_Problem details_: Across the data below, how many lines have the word "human" in them? Give the number and nothing else.

BEGIN Extracted data

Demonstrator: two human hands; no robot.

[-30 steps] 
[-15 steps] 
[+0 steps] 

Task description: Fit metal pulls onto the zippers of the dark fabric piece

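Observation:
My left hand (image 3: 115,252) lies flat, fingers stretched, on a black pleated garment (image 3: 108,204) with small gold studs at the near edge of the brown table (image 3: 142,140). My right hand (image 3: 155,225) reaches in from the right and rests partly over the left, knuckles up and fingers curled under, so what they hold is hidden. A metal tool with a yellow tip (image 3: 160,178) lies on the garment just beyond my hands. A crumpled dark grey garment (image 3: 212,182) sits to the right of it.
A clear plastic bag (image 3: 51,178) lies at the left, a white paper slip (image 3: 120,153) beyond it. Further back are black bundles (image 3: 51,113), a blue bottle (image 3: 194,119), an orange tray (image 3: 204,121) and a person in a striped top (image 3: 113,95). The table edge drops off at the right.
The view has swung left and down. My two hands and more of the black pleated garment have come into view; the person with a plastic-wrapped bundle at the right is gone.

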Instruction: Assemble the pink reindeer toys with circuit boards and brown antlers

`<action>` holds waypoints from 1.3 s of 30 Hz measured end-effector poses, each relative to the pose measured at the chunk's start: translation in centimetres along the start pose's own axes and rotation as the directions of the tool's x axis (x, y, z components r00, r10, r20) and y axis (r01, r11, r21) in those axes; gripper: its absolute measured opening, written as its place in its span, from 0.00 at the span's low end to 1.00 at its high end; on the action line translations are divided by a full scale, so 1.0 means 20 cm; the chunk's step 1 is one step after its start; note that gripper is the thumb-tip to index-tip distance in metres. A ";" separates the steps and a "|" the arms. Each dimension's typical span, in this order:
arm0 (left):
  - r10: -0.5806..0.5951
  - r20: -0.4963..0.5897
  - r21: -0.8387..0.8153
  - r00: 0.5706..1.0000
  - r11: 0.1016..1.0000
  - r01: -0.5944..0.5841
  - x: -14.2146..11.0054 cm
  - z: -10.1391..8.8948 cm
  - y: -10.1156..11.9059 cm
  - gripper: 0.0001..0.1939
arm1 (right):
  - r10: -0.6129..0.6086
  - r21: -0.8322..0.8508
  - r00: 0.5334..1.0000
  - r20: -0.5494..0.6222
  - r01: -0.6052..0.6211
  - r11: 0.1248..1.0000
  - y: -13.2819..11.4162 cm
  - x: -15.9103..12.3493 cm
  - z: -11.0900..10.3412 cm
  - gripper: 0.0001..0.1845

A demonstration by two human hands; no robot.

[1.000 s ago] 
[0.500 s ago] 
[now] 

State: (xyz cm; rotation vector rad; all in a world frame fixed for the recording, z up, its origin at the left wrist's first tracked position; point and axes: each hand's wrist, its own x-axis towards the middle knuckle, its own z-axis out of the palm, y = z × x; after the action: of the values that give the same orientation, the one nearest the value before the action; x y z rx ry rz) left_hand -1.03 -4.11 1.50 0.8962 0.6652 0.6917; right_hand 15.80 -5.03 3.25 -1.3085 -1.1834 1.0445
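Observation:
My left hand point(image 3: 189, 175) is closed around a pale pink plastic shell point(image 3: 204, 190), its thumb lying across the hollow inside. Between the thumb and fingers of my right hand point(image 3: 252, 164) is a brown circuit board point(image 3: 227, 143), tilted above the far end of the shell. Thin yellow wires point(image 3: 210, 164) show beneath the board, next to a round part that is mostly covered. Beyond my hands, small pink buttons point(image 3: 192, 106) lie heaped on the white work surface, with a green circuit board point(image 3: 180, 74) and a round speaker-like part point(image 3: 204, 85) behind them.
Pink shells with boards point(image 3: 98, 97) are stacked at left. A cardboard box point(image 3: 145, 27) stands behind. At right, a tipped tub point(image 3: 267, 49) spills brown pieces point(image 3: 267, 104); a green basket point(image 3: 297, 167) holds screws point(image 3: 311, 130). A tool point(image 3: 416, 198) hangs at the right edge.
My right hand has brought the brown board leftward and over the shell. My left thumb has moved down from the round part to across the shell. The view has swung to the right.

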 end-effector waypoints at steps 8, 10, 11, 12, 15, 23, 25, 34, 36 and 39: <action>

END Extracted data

_Solution for this problem_: 2